Reproduce the data below line by line, from its first line to the line with "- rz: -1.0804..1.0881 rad", both included, and nothing past that point.

"""

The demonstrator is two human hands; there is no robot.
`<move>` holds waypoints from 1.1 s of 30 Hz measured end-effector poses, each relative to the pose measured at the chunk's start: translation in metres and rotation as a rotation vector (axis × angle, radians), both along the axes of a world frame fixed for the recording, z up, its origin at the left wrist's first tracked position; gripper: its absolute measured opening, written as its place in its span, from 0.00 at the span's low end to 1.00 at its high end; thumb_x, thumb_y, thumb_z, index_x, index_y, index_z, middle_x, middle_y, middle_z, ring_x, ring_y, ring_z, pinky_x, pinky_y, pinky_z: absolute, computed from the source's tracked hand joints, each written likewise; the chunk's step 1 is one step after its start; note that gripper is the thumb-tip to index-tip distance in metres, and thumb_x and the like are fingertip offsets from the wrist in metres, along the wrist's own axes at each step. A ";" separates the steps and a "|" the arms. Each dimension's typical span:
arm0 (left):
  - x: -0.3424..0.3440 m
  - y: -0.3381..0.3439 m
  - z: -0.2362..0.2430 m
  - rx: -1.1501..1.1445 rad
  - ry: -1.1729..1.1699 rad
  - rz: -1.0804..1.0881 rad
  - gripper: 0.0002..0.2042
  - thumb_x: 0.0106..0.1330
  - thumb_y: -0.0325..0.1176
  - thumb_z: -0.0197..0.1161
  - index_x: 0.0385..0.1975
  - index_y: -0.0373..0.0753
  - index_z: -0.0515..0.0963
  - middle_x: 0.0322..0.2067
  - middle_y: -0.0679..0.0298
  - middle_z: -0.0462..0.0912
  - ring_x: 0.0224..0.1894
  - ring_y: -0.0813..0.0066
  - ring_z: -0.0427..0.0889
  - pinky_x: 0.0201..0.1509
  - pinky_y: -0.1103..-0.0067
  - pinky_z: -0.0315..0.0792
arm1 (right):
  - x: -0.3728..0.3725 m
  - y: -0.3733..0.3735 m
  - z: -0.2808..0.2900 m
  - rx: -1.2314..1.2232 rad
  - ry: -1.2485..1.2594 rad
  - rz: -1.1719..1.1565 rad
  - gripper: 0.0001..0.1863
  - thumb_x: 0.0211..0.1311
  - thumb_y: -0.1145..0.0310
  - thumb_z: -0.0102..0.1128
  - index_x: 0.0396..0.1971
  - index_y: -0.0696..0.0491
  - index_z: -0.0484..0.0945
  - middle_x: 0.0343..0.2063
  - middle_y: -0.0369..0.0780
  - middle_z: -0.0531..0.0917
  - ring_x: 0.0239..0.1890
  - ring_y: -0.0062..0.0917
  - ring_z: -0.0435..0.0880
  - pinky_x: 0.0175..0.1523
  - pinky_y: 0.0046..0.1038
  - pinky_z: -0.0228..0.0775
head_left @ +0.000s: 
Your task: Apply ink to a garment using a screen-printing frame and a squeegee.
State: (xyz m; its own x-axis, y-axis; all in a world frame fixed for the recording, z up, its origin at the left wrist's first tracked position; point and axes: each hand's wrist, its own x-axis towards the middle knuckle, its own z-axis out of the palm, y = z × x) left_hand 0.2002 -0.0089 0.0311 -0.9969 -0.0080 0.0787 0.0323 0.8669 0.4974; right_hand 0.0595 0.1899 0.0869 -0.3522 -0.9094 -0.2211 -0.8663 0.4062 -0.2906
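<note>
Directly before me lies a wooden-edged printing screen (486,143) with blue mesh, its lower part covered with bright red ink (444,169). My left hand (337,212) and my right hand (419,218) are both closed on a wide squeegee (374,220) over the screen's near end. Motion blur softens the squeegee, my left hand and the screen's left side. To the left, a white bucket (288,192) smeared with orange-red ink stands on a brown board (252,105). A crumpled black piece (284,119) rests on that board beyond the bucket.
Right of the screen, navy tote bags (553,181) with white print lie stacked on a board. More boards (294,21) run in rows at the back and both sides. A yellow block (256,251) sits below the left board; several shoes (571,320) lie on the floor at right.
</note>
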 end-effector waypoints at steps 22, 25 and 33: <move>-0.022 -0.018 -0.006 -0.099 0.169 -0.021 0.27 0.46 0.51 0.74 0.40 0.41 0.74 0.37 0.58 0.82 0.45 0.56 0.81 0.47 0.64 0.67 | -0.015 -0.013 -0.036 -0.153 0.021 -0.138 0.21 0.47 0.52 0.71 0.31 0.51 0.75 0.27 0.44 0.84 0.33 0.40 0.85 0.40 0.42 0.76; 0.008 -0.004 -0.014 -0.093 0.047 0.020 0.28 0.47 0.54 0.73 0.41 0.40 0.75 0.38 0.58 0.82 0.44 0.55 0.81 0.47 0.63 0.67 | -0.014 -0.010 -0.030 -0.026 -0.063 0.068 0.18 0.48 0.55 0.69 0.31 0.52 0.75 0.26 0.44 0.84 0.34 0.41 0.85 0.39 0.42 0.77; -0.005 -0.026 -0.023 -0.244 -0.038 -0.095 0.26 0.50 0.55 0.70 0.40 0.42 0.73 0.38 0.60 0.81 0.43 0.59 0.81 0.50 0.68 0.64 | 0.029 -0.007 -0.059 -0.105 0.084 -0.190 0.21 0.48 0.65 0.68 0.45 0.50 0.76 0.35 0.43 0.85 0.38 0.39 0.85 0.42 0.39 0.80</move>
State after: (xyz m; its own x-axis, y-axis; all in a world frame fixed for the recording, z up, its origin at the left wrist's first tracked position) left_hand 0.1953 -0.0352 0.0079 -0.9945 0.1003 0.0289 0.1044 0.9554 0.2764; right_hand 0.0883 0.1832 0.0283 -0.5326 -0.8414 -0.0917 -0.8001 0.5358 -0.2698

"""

Answer to this task:
The demonstrator is two human hands; there is no robot.
`<move>` holds waypoints from 1.1 s of 30 Hz measured end-effector poses, each relative to the pose measured at the chunk's start: translation in metres and rotation as a rotation vector (axis × angle, radians), both along the axes of a world frame fixed for the recording, z up, its origin at the left wrist's first tracked position; gripper: its absolute measured opening, written as its place in its span, from 0.00 at the span's low end to 1.00 at its high end; thumb_x, thumb_y, thumb_z, index_x, index_y, index_z, middle_x, middle_y, middle_z, ring_x, ring_y, ring_z, pinky_x, pinky_y, pinky_z: absolute, computed from the source's tracked hand joints, each written likewise; the chunk's step 1 is one step after its start; note that gripper is the thumb-tip to index-tip distance in metres, and thumb_x and the like are fingertip offsets from the wrist in metres, along the wrist's own axes at each step. A ";" separates the steps and a "|" the arms. Each dimension's typical span:
arm0 (left):
  - x: -0.3424..0.3440 m
  - y: -0.3381..0.3439 m
  - z: -0.2362..0.2430 m
  - rx: -1.1501..1.1445 rad
  - ry: -1.1729..1.1699 rad
  - rz: -1.0804..1.0881 rad

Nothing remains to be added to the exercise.